Unverständnis über die deutsche Haltung

Unverständnis über die deutsche Positionierung gab es insbesondere, weil die Standardregeln dem aktuellen Vorschlag zufolge gar nicht automatisch, sondern erst nach Zustimmung des Rates der Mitgliedstaaten und unter strenger Aufsicht der EU-Kommission aufgeweicht werden dürften. Es blieben in einer Krisensituation noch Kontrollmöglichkeiten, um Missbrauch zu verhindern.

Ohne Einigung auf die Asylreform würden die Flüchtlingstragödien weitergehen, warnte die Malteserin Roberta Metsola am Mittwoch.
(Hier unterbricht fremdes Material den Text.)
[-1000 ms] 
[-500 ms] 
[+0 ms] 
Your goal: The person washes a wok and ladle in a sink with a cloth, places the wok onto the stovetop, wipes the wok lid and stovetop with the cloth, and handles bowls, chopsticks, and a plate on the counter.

Sie erinnerte an die „Lampedusa-Tragödie vor zehn Jahren, als das Mittelmeer der größte Friedhof der Welt genannt wurde“. Im Oktober 2013 waren beim Untergang von zwei Flüchtlingsschiffen vor der italienischen Insel mehr als 500 Menschen ums Leben gekommen.

Kritik an Äußerungen der Außenministerin

Für großen Unmut sorgte, dass die deutsche Außenministerin Annalena Baerbock auf dem Kurznachrichtendienst X (vormals Twitter) die Blockade Deutschlands kurz vor dem Brüsseler Gipfel nicht mehr mit Bedenken in Sachen Menschenrechte begründete. Sie hob plötzlich die Gefahr hervor, dass wegen der Krisenverordnung der Zustrom von Migranten in Richtung Deutschland zunehmen könnte. „Statt geordneter Verfahren würde insbesondere das große Ermessen, das die aktuelle Krisenverordnung für den Krisenfall einräumt, de facto wieder Anreize für eine Weiterleitung großer Zahlen unregistrierter Flüchtlinge nach Deutschland setzen,“ schreibt Baerbock. Dieser Tweet nährte die Vermutung, dass es sich bei der Blockade auch um ein innenpolitisches Manöver vor den Landtagswahlen in Bayern und Hessen Anfang Oktober handeln könnte.

Bis zuletzt hatte die spanische EU-Ratspräsidentschaft versucht, die deutsche Blockade zu umgehen und die notwendige qualifizierte Mehrheit ohne Deutschland zum Verabschieden der Krisenverordnung zu organisieren. Das galt jedoch als sehr unwahrscheinlich, denn Berlin bildete in diesem Fall eine Koalition mit Polen, Ungarn, Österreich und Tschechien. Die gelten in Sachen Migration als Hardliner und verlangen – ganz im Gegensatz zu Deutschland – im Kampf gegen die illegale Migration eine drastische Verschärfung der EU-Regelungen.